A few weeks ago, I noticed that Kiwi had an accident on our love seat. Fearing a urinary tract infection, I took her to the vet right away.

Other than a pretty nasty case of fleas (which she picked up from my friend Jeannette’s cat) the vet found that Kiwi had cat crystals, which are essentially kidney stones in cats. These crystals block her up and hurt her when she tries to pee so she goes where she’s most comfortable: on our furniture.

Believed to be caused by her food–which has high levels of protein in it–I was recommended a more appropriate and rather expensive brand of food. Because she had a negative association with her box, I also had to buy her a new litter box and a new type of litter.

(Also expensive was the 9 months of Frontline, flea powder for carpet and the urine removal cleaner.)

Because I don’t want my little baby to be uncomfortable, I don’t want her to ruin our furniture and I don’t want to stress Phil, I knew I had to do all I could to make this stop immediately.

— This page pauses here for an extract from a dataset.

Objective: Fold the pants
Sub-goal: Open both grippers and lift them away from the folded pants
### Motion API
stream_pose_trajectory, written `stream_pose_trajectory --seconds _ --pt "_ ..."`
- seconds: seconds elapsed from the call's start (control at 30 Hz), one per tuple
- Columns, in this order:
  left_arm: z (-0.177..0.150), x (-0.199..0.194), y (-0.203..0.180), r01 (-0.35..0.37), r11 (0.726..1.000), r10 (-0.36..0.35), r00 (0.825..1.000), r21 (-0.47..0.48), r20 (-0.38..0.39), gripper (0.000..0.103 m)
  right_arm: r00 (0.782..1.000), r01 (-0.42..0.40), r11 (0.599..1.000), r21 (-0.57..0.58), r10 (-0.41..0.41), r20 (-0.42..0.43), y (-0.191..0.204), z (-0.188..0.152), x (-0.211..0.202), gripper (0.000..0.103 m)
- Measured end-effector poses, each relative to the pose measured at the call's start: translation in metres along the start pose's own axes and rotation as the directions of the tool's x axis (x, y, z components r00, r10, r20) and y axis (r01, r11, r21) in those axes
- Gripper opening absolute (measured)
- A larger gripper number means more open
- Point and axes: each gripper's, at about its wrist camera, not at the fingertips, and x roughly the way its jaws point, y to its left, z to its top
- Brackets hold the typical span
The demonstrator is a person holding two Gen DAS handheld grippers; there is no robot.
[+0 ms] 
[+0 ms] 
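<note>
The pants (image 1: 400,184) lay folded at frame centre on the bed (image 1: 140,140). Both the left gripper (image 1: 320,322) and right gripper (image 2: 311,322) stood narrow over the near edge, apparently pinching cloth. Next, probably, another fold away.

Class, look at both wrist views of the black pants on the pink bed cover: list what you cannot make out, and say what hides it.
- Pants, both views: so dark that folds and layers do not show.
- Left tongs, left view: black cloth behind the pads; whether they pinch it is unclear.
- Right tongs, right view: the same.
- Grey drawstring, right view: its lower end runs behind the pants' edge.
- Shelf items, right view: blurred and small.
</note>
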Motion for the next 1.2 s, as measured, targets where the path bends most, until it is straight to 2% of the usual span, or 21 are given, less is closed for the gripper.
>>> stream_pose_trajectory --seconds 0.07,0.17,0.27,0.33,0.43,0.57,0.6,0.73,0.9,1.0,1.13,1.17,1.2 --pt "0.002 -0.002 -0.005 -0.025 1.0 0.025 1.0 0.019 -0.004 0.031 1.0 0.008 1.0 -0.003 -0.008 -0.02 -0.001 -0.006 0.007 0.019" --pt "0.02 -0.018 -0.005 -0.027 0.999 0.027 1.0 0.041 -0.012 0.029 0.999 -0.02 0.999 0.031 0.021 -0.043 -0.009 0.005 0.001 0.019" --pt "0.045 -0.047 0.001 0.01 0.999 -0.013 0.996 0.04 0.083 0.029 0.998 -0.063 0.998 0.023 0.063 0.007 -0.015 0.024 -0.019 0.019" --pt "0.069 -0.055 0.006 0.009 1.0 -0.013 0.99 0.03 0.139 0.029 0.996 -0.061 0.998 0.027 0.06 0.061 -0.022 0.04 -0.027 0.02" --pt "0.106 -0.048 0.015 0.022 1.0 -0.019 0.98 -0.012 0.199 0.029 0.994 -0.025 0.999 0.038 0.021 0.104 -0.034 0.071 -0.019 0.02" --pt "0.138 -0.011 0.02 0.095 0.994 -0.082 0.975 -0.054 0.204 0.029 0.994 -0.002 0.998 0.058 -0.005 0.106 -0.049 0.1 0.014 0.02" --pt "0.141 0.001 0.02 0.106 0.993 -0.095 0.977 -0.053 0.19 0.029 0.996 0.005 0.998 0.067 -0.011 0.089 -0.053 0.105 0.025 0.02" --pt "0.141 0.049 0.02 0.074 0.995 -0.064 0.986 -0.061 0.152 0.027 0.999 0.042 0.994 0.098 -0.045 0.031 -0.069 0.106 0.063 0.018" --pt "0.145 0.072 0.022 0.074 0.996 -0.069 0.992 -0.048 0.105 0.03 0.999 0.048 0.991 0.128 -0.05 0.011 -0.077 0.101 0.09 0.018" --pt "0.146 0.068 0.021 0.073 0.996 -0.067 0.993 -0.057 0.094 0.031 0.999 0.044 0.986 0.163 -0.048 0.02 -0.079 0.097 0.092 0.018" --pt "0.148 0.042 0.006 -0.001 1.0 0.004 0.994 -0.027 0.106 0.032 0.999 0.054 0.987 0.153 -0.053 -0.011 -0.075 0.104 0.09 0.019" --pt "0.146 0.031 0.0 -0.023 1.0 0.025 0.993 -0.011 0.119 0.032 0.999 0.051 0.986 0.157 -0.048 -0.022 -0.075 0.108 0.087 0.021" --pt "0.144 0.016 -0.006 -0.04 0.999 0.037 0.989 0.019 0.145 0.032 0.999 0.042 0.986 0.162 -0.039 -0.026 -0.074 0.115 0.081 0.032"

After two weeks, the accidents started happening again. I took her back in and the lab techs found that she had a whole lot of bacteria in her urine: she was prone to making these crystals.

Two visits later, for a total of three vet visits, the doctor ruled out a whole lot of conditions, leaving Feline Idiopathic Cystitis as the remaining cause for her problem. Kiwi gets stressed out, it irritates her bladder and she makes these crystals.

She’s already pretty skiddish and has been that way since she’s been little–she was taken from her mom too early. It took some process of elimination, but we were able to determine exactly what was causing her so much unrest: the cat who lives across from us, a huge, male tuxedo cat named Achilles is making her anxious. He sits outside atop his carpet covered cat tree, howling, sometimes for hours at a time.

She hasn’t had any accidents since she went on the medication, but the vet said it will take a few weeks to fully have an effect on her.

In the meantime, we’re doing our best to reduce her stress –we got rid of her fleas and we’re keeping the blinds closed when Achilles is outside– and just hoping that that Prozac helps. Keep your fingers crossed, all.